I do! Book reviews are desperately needed in the poetry community so I created Berry’s Poetry Book Reviews last year. This is a platform for poets so they may reach out to a broader audience! The reviews I provide are free but I donate 10% of of my earnings and donations from patrons to a non-profit organization every year. Last year the beneficent of of these program was the Kennett Square Garage & Youth Center, an after school program which aims to empower middle and high school youth. This year, our combined efforts will be helping Lambda Literary!
Outside of writing, what are some of your passions?

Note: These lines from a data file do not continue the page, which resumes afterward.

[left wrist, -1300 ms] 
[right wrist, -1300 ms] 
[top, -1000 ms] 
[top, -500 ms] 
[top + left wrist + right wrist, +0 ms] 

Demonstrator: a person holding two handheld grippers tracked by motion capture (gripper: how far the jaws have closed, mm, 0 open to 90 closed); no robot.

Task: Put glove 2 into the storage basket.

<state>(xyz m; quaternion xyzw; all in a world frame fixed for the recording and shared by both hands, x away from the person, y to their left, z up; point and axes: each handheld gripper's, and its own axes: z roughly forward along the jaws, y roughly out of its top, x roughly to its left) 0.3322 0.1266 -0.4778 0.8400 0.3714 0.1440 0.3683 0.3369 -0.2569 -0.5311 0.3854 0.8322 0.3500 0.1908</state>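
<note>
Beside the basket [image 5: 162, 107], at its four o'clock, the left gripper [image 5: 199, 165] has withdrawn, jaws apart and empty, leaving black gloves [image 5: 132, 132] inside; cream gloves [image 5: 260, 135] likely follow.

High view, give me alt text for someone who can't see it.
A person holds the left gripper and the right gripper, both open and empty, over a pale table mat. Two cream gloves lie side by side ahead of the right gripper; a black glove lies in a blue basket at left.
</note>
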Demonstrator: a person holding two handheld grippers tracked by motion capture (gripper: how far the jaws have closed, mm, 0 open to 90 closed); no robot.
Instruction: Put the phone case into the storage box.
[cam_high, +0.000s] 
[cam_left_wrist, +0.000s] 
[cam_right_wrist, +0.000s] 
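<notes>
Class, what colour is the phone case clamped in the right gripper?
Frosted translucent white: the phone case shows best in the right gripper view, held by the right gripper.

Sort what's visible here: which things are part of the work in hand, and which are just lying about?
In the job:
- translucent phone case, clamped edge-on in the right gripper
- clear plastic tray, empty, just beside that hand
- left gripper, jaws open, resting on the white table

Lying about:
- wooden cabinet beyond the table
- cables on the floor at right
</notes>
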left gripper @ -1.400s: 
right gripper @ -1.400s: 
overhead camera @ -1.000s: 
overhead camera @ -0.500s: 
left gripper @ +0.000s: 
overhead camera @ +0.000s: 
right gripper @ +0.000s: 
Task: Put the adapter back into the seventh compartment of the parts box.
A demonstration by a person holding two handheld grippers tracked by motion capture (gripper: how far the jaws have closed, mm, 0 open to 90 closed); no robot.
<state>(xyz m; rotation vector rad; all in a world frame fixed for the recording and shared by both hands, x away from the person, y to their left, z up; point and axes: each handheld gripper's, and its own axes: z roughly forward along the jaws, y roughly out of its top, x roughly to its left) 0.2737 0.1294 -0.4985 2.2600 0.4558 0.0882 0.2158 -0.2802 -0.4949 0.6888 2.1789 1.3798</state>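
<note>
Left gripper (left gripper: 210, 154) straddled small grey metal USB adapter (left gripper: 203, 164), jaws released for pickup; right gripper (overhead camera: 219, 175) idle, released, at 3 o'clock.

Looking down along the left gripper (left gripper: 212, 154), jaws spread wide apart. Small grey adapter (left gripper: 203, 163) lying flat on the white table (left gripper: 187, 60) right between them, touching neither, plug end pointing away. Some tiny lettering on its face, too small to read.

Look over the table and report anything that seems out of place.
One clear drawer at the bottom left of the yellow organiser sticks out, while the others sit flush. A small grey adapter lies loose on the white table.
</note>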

Rugby has had a grip on me since college. Right now I play with the Corpus Christi Clams Women’s Rugby Club. I will be moving soon, sadly, but I have actually begun working on a full poetry collection inspired by the female rugby player’s experience so I don’t think I’ll be able to stop playing any time soon!
Alright now so we got another book in the works. If you had unlimited funds to build a house that you would live in for the rest of your life, what would the finished house be like?
My husband would sniff at this, but there’s a very good chance it would end up looking like an earth witch’s hobbit hole.
It would be warm, cozy and lead out into a garden filled with vegetable, guarded by maple trees.
Okay that sounds better. Scared us there a moment. What skill do you think you’ve mastered?
Oh, that’s easy. The skill of being ridiculous.
Lol. Care to explain? What’s ridiculous about you?
Well, I am generally known to be silly – it is not an uncommon occurrence for me to start dancing…wherever really. I like to have a good time and make people laugh.
Yea, laughing is lit. Does blogging help you to write?
It does and it doesn’t. It helps in the sense that I practice different forms of writing (more journal-esque writing), but it hurts because I distract myself from working on my poetry.
Understood. Laura, life is not always pretty. We all experience hardship every now and again. What is your best advice for reducing stress?
Exercise – it doesn’t even have to be anything intense. Just the other night my husband and I were in, not quite a fight, let’s say more of a spat, but walking – taking a nice walk outside together – really helped both of us calm down and better engage with each other.
Nice. What do you love about yourself?
My parents once said I don’t know the concept of failure, and I think that is definitely something that I love about myself.
Thank you Laura for spending this time with us. We enjoyed you!
Laura DiNovis Berry recognizes that poetry is a near magical craft that she will never fully understand but will forever be held in fascination by it. When she is not working on her own poetry, she provides free book reviews for her fellow contemporary poets.